My paternal great, great grandfather emigrated from Koenigsberg, currently Kaliningrad, to St. Louis during the 1850s, a time of large-scale movement of Germans, including German Jews, to the Mid-Western United States. My paternal grandfather moved to Binghamton, New York, where my father was born. My father had success in vaudeville as a singer/dancer/comedian. He eventually became a businessman working first in retail and then in wholesale in the cosmetics field.

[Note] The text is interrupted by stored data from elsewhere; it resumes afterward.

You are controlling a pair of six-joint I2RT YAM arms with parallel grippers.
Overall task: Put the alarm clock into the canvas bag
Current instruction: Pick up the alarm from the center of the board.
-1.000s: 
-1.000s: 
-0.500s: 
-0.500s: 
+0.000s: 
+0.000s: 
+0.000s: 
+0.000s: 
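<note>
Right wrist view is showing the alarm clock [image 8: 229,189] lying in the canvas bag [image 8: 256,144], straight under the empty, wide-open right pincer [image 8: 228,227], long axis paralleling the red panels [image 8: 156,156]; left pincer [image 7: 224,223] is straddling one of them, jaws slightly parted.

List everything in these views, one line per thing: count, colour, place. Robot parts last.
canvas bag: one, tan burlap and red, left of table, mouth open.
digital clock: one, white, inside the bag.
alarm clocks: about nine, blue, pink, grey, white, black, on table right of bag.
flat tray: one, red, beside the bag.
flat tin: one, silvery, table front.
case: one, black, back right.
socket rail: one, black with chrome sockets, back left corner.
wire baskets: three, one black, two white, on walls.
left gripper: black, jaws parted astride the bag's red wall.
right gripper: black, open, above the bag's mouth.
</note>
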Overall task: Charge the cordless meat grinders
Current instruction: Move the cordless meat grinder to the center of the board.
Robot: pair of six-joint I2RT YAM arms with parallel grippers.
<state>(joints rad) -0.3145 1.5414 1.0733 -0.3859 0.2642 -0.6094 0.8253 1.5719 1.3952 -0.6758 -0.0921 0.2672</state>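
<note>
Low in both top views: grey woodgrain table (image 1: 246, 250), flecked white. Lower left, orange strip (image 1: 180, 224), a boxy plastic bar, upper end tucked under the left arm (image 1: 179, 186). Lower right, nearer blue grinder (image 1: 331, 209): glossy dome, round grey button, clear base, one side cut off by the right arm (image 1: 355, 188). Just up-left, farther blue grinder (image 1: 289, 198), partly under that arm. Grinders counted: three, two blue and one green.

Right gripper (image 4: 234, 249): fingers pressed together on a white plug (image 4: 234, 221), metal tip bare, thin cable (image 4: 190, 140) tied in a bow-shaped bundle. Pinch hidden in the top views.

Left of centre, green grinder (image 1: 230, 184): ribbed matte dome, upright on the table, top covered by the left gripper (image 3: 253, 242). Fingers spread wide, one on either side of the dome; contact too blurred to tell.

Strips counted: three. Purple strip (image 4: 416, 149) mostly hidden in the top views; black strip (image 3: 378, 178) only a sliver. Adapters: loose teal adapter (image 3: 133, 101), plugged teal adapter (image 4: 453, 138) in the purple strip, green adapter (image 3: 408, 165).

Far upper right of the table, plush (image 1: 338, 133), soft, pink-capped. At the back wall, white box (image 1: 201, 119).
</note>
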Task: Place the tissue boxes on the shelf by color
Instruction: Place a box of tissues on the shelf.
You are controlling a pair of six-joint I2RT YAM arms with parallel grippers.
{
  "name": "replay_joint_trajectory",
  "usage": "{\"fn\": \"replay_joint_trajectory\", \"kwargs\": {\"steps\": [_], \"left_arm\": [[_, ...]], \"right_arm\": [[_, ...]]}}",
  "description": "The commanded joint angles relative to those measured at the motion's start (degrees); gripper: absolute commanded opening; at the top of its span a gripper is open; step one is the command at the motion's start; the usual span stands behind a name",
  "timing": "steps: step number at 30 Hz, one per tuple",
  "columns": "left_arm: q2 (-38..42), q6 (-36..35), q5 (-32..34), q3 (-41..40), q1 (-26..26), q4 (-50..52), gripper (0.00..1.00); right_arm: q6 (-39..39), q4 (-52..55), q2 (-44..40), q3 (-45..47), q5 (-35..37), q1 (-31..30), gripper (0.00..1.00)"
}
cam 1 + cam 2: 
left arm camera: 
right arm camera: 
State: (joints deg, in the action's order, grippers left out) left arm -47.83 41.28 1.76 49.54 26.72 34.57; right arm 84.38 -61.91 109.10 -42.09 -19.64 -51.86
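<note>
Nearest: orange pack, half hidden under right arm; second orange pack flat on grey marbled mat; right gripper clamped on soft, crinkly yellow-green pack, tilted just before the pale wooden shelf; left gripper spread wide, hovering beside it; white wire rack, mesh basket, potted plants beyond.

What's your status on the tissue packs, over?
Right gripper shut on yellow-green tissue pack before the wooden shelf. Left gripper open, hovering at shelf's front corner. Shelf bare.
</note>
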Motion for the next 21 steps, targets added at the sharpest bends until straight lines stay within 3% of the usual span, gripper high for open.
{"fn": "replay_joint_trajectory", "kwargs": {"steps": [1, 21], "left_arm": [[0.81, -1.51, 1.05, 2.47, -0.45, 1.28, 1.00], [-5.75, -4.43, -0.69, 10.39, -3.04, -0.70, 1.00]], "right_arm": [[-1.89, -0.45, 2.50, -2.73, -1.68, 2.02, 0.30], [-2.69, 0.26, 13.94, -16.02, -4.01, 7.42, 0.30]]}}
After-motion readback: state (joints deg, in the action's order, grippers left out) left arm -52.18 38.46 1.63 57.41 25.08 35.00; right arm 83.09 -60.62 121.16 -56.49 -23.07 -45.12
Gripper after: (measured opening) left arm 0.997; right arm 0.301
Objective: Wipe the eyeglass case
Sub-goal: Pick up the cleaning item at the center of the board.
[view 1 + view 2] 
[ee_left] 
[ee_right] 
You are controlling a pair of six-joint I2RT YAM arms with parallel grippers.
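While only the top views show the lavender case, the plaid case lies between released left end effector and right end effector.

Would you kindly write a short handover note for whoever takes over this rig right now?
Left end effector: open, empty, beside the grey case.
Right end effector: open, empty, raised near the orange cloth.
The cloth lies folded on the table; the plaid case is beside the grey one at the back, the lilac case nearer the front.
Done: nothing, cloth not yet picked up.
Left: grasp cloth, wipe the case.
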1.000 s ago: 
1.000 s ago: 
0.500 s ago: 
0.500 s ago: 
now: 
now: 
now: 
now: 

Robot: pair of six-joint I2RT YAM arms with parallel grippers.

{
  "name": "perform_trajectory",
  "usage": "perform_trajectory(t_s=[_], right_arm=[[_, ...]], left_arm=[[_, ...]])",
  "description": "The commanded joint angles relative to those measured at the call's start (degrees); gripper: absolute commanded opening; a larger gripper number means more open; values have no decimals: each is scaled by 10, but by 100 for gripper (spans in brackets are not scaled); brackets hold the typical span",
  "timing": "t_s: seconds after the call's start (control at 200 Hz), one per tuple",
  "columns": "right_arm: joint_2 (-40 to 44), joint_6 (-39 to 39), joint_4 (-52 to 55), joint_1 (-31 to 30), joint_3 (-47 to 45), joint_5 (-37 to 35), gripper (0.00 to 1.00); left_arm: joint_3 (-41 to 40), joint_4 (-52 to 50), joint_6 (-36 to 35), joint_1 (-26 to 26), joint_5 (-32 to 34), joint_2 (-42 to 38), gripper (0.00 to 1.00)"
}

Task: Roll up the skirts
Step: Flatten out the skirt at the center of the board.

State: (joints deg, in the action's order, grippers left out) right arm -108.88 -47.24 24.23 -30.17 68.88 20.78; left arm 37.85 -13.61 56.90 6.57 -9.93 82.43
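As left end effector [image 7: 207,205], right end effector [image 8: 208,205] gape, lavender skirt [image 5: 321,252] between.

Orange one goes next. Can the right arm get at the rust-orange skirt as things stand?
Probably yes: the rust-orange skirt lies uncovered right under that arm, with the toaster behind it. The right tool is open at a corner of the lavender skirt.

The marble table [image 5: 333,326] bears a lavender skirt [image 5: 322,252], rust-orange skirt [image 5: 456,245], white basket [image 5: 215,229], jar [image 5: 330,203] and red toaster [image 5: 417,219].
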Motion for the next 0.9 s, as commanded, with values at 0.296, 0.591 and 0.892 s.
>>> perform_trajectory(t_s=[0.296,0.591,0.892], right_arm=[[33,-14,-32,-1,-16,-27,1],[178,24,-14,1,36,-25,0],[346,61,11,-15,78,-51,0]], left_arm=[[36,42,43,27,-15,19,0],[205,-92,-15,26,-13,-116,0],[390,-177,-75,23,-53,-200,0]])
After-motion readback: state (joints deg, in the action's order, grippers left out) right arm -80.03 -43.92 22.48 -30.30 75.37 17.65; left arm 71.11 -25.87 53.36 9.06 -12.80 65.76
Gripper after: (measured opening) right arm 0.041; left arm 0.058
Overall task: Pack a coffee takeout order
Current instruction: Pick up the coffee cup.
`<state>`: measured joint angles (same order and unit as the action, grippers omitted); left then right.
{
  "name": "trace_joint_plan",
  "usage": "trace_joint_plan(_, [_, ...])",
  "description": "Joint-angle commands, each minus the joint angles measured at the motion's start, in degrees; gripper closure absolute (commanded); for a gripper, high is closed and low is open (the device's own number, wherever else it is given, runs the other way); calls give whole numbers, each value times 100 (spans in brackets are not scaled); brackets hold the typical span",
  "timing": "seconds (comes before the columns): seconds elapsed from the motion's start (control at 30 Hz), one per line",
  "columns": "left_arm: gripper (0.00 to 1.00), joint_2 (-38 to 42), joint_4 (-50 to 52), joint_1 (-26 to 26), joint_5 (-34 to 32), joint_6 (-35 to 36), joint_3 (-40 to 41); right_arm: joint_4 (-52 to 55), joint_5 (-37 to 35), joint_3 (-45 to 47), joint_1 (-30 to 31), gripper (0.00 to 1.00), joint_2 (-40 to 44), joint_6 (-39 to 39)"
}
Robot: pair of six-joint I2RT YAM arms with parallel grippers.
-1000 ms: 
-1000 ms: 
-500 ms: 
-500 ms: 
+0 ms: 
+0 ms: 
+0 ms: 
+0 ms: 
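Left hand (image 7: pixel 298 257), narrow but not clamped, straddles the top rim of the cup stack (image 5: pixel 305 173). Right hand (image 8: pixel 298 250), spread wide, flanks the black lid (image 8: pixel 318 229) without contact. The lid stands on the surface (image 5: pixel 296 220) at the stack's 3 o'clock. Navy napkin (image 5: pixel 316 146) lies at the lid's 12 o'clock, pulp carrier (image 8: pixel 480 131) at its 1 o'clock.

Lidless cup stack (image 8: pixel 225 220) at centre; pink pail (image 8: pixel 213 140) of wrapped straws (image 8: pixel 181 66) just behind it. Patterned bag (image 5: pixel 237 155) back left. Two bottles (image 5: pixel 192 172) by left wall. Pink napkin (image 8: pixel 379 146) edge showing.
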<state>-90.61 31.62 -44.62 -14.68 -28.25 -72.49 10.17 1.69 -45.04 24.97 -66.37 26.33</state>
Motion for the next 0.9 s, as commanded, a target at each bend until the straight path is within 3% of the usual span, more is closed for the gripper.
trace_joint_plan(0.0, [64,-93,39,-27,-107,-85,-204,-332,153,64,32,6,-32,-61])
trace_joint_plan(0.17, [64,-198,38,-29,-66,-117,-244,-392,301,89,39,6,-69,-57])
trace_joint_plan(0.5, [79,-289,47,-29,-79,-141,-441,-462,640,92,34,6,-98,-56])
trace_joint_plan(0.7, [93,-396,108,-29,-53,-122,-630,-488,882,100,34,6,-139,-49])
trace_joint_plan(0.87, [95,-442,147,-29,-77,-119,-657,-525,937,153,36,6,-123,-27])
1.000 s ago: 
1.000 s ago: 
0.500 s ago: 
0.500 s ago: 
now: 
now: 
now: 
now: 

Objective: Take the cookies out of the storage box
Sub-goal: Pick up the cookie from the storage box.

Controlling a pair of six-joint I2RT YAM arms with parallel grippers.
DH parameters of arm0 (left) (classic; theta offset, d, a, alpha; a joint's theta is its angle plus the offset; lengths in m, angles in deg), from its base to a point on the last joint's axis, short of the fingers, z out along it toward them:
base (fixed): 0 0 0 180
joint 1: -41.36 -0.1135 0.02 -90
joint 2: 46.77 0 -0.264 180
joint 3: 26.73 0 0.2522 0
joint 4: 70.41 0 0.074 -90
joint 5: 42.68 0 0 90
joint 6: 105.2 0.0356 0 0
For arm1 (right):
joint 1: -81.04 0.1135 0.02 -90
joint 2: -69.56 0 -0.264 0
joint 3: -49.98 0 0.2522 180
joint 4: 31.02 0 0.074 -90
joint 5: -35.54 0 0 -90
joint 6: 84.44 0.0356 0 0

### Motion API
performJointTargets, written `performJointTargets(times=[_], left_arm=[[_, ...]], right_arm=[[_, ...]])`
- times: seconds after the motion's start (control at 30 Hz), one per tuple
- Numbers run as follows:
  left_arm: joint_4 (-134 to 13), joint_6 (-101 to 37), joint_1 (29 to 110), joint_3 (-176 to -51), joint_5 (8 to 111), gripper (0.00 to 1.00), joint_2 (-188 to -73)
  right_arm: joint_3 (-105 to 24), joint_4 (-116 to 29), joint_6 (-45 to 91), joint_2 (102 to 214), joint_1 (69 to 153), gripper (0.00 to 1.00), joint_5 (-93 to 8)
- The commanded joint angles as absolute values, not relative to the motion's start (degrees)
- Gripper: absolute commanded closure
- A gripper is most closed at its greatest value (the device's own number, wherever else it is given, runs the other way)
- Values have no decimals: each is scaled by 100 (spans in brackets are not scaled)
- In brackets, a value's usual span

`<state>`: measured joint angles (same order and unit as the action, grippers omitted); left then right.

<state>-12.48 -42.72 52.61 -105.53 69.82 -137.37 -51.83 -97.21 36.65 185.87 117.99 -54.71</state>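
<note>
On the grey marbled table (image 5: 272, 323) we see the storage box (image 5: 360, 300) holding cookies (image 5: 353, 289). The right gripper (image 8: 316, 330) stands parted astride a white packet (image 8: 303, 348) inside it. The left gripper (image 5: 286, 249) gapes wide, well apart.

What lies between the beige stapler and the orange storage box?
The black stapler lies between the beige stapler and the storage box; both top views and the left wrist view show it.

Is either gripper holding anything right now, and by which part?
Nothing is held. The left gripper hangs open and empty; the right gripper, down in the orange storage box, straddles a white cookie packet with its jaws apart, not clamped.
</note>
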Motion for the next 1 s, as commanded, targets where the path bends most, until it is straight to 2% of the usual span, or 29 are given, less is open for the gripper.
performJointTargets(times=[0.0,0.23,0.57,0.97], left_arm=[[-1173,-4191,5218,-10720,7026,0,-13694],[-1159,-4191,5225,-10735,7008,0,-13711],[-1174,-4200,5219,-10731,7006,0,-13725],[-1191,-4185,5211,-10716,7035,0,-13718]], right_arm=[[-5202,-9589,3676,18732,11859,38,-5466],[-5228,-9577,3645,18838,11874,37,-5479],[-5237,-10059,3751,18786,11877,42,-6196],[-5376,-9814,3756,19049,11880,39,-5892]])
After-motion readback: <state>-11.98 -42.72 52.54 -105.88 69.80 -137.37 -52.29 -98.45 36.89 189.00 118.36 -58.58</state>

I was born on December 11, 1925 in New York City under tragic circumstances – my mother, née Pearl Meister, died giving birth to me. My father remarried when I was 13 months old. In contrast to my mother, who had been Jewish, my stepmother, who raised me, was Episcopalian. From that time on I was brought up in the Christian tradition, celebrating Easter, Christmas, etc. I was prevented access to my biological mother’s family with whom I became familiar only very recently. I have been delighted to learn that many members of that family are highly creative individuals working in various fields of science, government, etc.
I attended public schools in Brooklyn and Queens. During World War II, I spent three years in the Navy as an electronics technician. After appropriate training, I was assigned to a team at the Massachusetts Institute of Technology that was involved in developing an early-warning system to intercept Japanese kamikaze planes before they could reach the ships of the U.S. fleet.
After the war, I attended Hamilton College, a small liberal arts college located in Clinton, New York, where I majored in mathematics and physics, and from which I graduated in 1948. I had been interested in going to graduate school in theoretical physics, but decided not to do so because at that time the only fellowship support for such graduate studies came from the Atomic Energy Commission. This was only three years after dropping the atomic bombs on Japan, and I didn’t want to contribute to research the fruits of which might contribute to creating more powerful weapons of mass destruction. In thinking about various options, I settled on the then nascent field of biophysics. At that time there were two groups of academic biophysicists. One, at the University of California, was engaged in biological and medical applications of radioisotopes. The other, at the University of Pennsylvania, headed by Detlev W. Bronk, used electrophysiological techniques to study nerve function. I chose the latter. Shortly after I arrived in Philadelphia, Bronk announced that he was accepting the Presidency of The Johns Hopkins University and invited a group of us to move there with him and form a new department of biophysics. The most senior member of the group was H. Keffer Hartline, who became Chairman of the Department of Biophysics at Johns Hopkins and who was later to win a Nobel Prize in Physiology or Medicine for his work on vision. I did my first laboratory research under the supervision of Hartline.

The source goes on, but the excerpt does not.